--- YOUR INSTRUCTIONS ---
Please retype the listing below exactly, from its opening line through the line where "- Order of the" appears.

--- SOURCE MATERIAL ---
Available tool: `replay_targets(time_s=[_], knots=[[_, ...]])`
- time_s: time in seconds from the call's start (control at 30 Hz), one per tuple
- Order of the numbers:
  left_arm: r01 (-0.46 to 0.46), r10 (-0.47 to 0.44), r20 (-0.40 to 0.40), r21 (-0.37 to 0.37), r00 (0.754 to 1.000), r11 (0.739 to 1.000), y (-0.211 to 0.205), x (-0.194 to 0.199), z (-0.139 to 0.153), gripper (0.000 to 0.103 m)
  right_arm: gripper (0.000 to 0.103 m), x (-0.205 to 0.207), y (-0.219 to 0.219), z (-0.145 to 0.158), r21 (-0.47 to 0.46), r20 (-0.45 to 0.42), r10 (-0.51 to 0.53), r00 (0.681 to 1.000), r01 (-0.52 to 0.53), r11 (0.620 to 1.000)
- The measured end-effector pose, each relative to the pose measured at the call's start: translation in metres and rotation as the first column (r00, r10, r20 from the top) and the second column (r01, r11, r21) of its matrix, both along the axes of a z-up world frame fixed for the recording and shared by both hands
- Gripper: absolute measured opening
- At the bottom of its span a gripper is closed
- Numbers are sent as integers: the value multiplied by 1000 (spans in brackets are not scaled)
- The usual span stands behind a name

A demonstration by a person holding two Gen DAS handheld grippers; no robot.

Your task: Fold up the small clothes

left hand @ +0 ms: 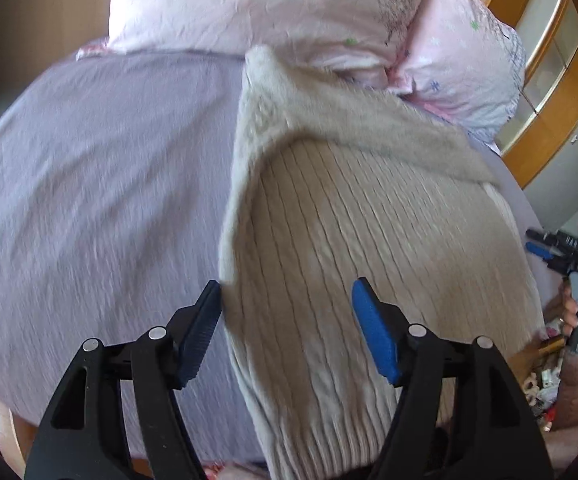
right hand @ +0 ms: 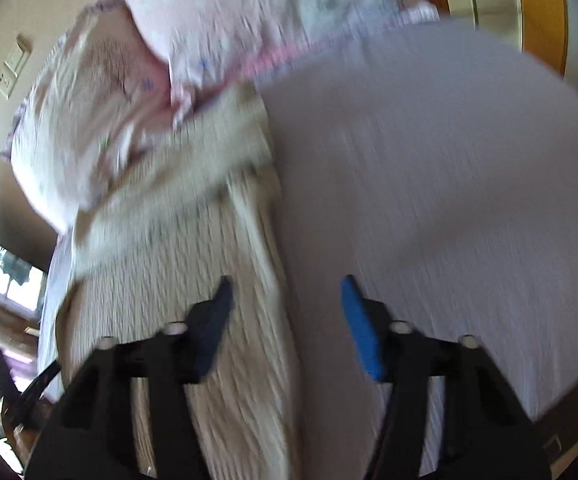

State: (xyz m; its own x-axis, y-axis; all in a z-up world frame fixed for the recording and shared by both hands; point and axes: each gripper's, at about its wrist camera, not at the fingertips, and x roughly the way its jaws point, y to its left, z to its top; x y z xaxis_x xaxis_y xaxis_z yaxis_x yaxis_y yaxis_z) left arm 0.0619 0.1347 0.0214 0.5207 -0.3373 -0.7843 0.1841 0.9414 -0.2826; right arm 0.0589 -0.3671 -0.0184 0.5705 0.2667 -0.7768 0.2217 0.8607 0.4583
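A beige ribbed knit sweater [left hand: 353,240] lies flat on the lavender bed sheet [left hand: 101,184], with a sleeve folded across its upper part [left hand: 389,128]. My left gripper [left hand: 287,300] is open and empty above the sweater's left edge near the hem. My right gripper [right hand: 287,294] is open and empty above the sweater's right edge [right hand: 225,280], with the sheet [right hand: 429,184] beside it. The right gripper also shows at the far right of the left wrist view [left hand: 569,256], held in a hand. The right wrist view is blurred.
Pink patterned pillows [left hand: 273,8] lie against the sweater's top, also in the right wrist view [right hand: 225,16]. A wooden-framed cabinet [left hand: 549,80] stands at the right. A wall with a socket [right hand: 9,68] is at the left. Clutter lies on the floor by the bed [left hand: 541,384].
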Motion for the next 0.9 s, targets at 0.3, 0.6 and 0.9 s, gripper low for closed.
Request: replay_targets(time_s=[0.3, 0.6, 0.9], knots=[[37, -36, 26, -18, 999, 999, -11, -55, -4, 42, 8, -65, 37, -24, 231, 48, 296, 954, -299, 926], [38, -29, 47, -190, 998, 981, 9, -13, 34, 8, 7, -18, 0, 43, 427, 342, 84, 936, -235, 873], [-163, 171, 73, -107, 983, 981, 9, 201, 57, 6, 7, 187, -14, 23, 553, 208, -219, 953, 71, 830]])
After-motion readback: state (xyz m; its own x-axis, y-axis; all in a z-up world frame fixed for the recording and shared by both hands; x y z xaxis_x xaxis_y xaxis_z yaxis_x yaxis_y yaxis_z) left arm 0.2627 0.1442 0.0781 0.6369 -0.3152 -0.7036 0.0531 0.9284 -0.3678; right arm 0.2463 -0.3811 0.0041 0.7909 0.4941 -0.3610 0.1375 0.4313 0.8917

--- RESPONSE TO THIS EXERCISE ---
Available tool: `replay_targets(time_s=[_], knots=[[_, ...]])`
- time_s: time in seconds from the call's start (control at 30 Hz), one per tuple
- Order of the numbers:

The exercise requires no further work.